Illustration by Binay Sinha
You’ve got to hand it to the man — he even asked the Chinese premier for advice on how to get his country out of debt. Well played!

It’s unclear which of the many projects would be scrapped and which ones ‘deferred’, but what is abundantly clear is that Mahathir has delivered a very public, unambiguous blow to Xi Jinping’s Belt and Road business model.

It’s amazing that Beijing’s supposedly astute leaders didn’t know or show consideration for the fraught racial politics that created Malaysia and still drives its politics. This, after all, is a country that took gerrymandering to such an extreme that it voluntarily expelled a bit of its territory (that became a reluctantly independent Republic of Singapore) in order to ensure that the ethnic Chinese could never electorally outweigh the ethnic Malay population.

Those concerns are very much alive half-a-century later. Claiming that the Malay bumiputeras will be overwhelmed by an influx of Chinese immigrants, he said “we have to admit our weakness and protect ourselves until we can compete with them.”

Further, in a searing indictment of the now-familiar Chinese model of foreign investment, he warned that “(The Chinese) will buy our land and we will move away from the cities and live at the edge of the forest - if not in the forest itself. What we want is a foreign investment — for them to set up factories and that the workers are Malaysians and not foreigners. It is not for them to own big lands and to develop luxurious cities that we cannot afford to live in.”

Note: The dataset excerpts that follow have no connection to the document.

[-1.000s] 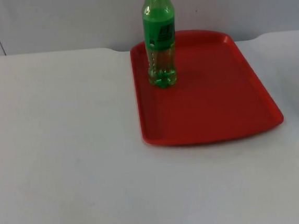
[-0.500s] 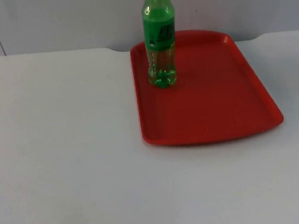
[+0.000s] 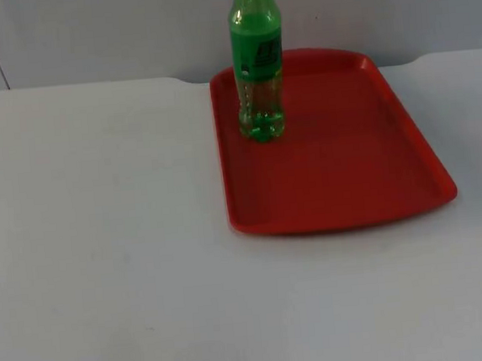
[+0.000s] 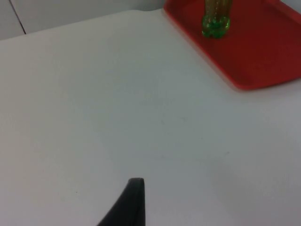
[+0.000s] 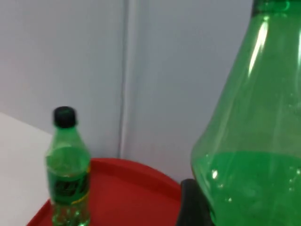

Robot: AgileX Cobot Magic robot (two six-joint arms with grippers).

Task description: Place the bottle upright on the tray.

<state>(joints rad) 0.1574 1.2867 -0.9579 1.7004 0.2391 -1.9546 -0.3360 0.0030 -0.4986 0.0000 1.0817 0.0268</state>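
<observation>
1. The right gripper is clamped on a green bottle, held upright and right up against it. I'd guess that's so it can go down on its base without tipping.
2. Out ahead of those jaws, well apart, a second bottle already stands upright on the red tray, near the tray's far edge. Most of the tray floor is bare, so there looks to be plenty of room beside it.
3. The left gripper waits over bare table, with the tray well ahead of it and off to one side. Can't tell if it's open or closed.
4. The white table is flat and plain, and the grey wall runs just behind the tray.
</observation>
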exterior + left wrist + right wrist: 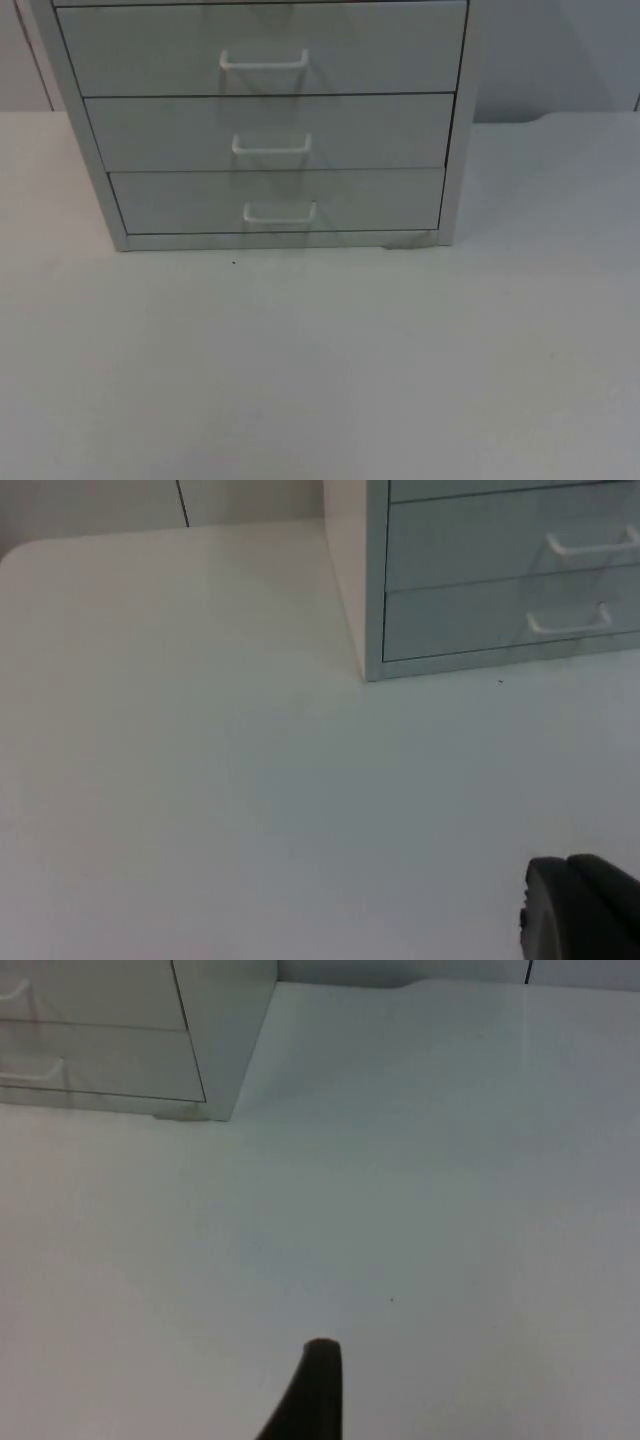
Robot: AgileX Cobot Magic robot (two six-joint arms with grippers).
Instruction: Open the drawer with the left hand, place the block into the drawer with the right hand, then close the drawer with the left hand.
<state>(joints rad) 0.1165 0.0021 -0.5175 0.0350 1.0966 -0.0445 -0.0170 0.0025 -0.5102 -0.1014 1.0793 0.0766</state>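
Observation:
A light grey drawer cabinet (450, 180) stands at the back of the white table. Its three drawers are all pushed in: the top drawer (150, 50), the middle drawer (160, 132) and the bottom drawer (170, 200). Each has a white bar handle (280, 212) at its centre. In the left wrist view my left gripper (580, 912) hangs over bare table, well short of the cabinet's left front corner (372, 670). My right gripper (316, 1390) likewise sits over bare table, well away from the cabinet's right front corner (215, 1110).
The white table top (320, 370) stretches in front of the cabinet and to both its sides. The grey partition wall (560, 50) rises behind it. A tiny dark speck (234, 263) lies just before the cabinet.

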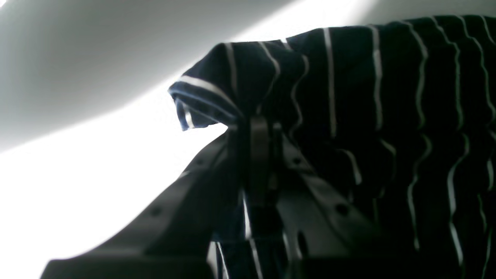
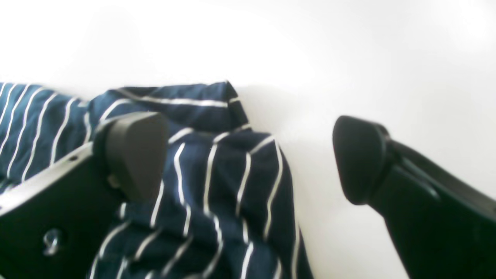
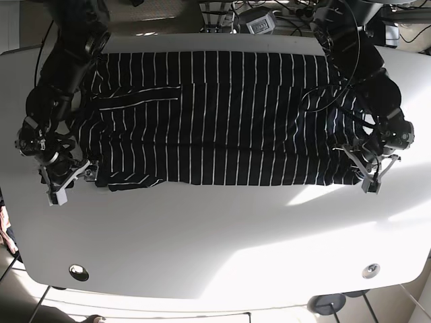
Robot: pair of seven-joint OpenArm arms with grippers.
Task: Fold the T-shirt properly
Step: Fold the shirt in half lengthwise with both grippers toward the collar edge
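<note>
White table (image 3: 215, 235) with 2 round holes (image 3: 79, 272).

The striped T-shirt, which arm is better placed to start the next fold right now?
Left. The left gripper is already shut on the T-shirt at its corner, ready to lift. The right gripper is open, one finger over the cloth and one over bare table, gripping nothing.
</note>
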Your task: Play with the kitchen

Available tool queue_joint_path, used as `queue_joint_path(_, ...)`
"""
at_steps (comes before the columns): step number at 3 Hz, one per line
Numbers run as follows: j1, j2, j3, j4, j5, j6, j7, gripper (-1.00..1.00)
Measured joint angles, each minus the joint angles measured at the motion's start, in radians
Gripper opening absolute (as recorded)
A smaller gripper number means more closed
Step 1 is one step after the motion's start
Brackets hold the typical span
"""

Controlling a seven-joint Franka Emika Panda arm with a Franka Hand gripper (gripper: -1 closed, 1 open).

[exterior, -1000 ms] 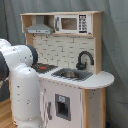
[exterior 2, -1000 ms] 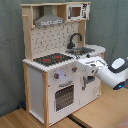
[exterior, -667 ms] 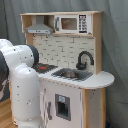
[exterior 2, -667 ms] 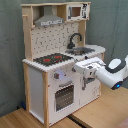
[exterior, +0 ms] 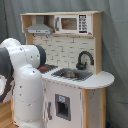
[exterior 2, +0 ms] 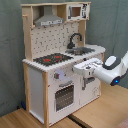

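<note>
In the second exterior view my gripper (exterior 2: 84, 70) hung at the front of the play kitchen (exterior 2: 50, 75), at four o'clock from the stovetop (exterior 2: 52, 59); I could not tell how far its fingers stood apart or whether they held anything. The sink (exterior: 72, 74) sat under the black faucet (exterior: 83, 59), its contents unclear. The kitchen stood on a wooden floor (exterior 2: 30, 119) before a grey curtain (exterior: 115, 45).

No readable text, label, brand, number or sign anywhere on the kitchen (exterior: 75, 75) in both exterior views. Dark marks on the microwave (exterior: 70, 23) panel in the first exterior view, too small to make out. Nothing legible on the arm (exterior 2: 107, 70) either.
</note>
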Motion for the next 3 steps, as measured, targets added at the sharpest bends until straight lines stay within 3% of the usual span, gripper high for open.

It’s not just racial politics at play. The region has learned lessons from Sri Lanka’s experience of being forced to lease Hambantota port to the Chinese after being unable to service its debt. Lim Guan Eng, Malaysia’s finance minister said his government wanted to avoid “a situation like Sri Lanka where they couldn’t pay and the Chinese ended up taking over the project.”

To execute this policy change, Mahathir needs to reach out to other powers so as to avoid or mitigate the effects of Beijing’s punitive response. So the man who spent his first prime ministerial innings in the 1980s and 90s ranting against the United States might find himself needing to be nicer to the West this time. He is trying to assemble Vietnam and the Philippines into an intra-Asean bulwark against Beijing’s maritime expansionism in the South China Sea.

What applies to Malaysia applies to most countries in the regions, with the exception of Laos and possibly Cambodia. Their need to partner other strong powers will increase with the level of Chinese investments in their country. In fact, the nationalist-patriotic reaction has been in operation in Vietnam, Myanmar and Sri Lanka for some time now. Far from presuming that the countries of the region will inevitably be enthralled by China, New Delhi must be sensitive to the opportunities arising from this dynamic. They’ll need us a lot more in the coming years. Mahathir, despite or perhaps because of his Indian ancestry is not particularly pro-India, but the realist in him may well prevail over his sentiment.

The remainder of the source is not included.